| Activity |
The reply should consist solely of the lines from the one that holds "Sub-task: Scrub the" through the last line of the material, reproduced exactly; no pictures belong in it.
== Segment start ==
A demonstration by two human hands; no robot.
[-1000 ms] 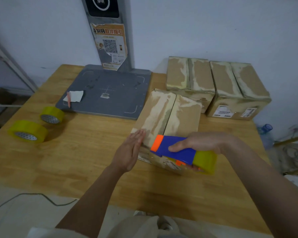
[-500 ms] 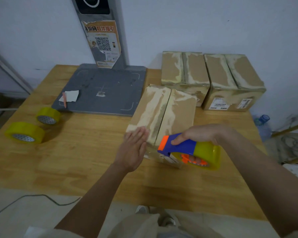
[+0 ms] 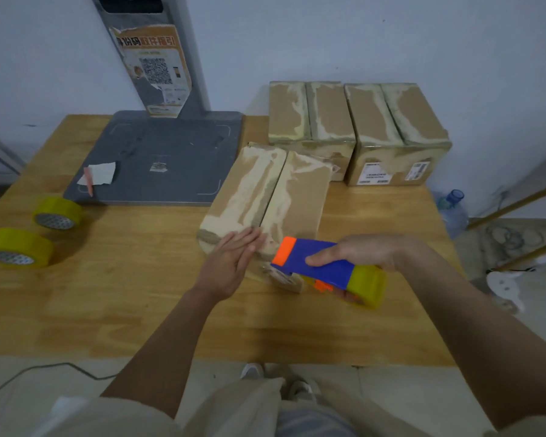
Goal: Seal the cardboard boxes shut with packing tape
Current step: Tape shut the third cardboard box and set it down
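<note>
A cardboard box (image 3: 284, 190) with worn, whitish flaps lies at the middle of the wooden table (image 3: 123, 294), its centre seam running away from me. My left hand (image 3: 230, 263) presses flat with straight fingers on the near end of its left flap. My right hand (image 3: 360, 250) grips a blue and orange tape dispenser (image 3: 322, 269) carrying a yellow tape roll, held at the box's near right corner. Two more boxes, one on the left (image 3: 309, 118) and one on the right (image 3: 394, 124), stand side by side against the wall behind.
A grey scale platform (image 3: 177, 152) with a post and a QR poster stands at the back left, a paper scrap on it. Two yellow tape rolls, the nearer (image 3: 16, 247) and the farther (image 3: 57, 212), lie at the table's left edge. A water bottle (image 3: 453, 209) stands on the floor at the right.
The dispenser dipped at the box's near end half a second ago and now sits level again at the near right corner. My left hand stays pressed on the left flap.
</note>
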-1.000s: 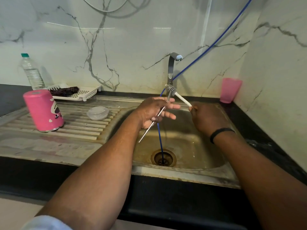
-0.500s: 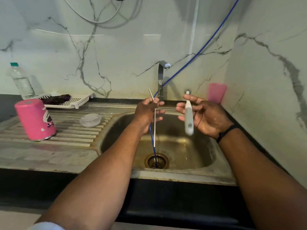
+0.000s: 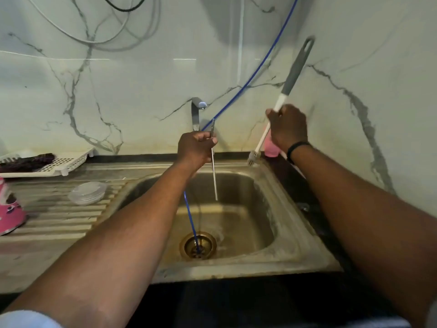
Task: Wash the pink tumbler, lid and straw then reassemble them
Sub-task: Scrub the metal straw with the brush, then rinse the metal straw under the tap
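Note:
My left hand (image 3: pixel 196 150) grips a thin metal straw (image 3: pixel 214 176) upright over the sink basin (image 3: pixel 238 209); its lower end hangs free in the bowl. My right hand (image 3: pixel 287 126) holds a long brush (image 3: pixel 287 88) by its white shaft, grey handle up, bristle head down at the sink's back right corner. The pink tumbler (image 3: pixel 9 216) stands upside down on the drainboard at the far left, partly cut off by the frame. The clear lid (image 3: pixel 87 192) lies on the drainboard near the basin.
A steel tap (image 3: pixel 197 113) rises behind the basin. A blue hose (image 3: pixel 190 216) runs from the wall down into the drain (image 3: pixel 198 245). A pink cup (image 3: pixel 270 147) stands behind my right hand. A white tray (image 3: pixel 50 164) holds a dark brush at back left.
My right hand has turned the brush over and lifted it, so the handle now points up and the bristles down. The left hand stays over the sink with the straw upright.

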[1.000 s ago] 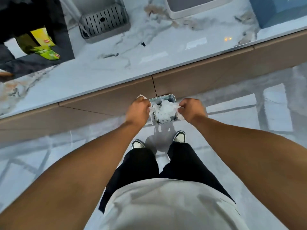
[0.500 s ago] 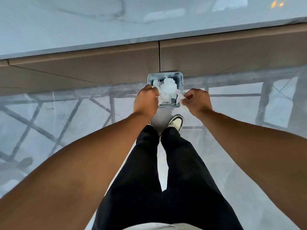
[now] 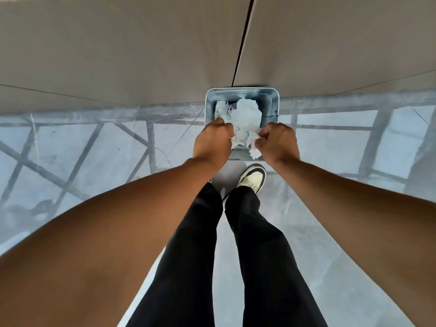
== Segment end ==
| Exercise output |
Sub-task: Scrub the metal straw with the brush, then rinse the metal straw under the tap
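Note:
My left hand (image 3: pixel 196 150) grips a thin metal straw (image 3: pixel 214 176) upright over the sink basin (image 3: pixel 238 209); its lower end hangs free in the bowl. My right hand (image 3: pixel 287 126) holds a long brush (image 3: pixel 287 88) by its white shaft, grey handle up, bristle head down at the sink's back right corner. The pink tumbler (image 3: pixel 9 216) stands upside down on the drainboard at the far left, partly cut off by the frame. The clear lid (image 3: pixel 87 192) lies on the drainboard near the basin.
A steel tap (image 3: pixel 197 113) rises behind the basin. A blue hose (image 3: pixel 190 216) runs from the wall down into the drain (image 3: pixel 198 245). A pink cup (image 3: pixel 270 147) stands behind my right hand. A white tray (image 3: pixel 50 164) holds a dark brush at back left.
My right hand has turned the brush over and lifted it, so the handle now points up and the bristles down. The left hand stays over the sink with the straw upright.
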
[1.000 s ago] 
[0.500 s ago] 
[now] 

The reply to this exercise is complete.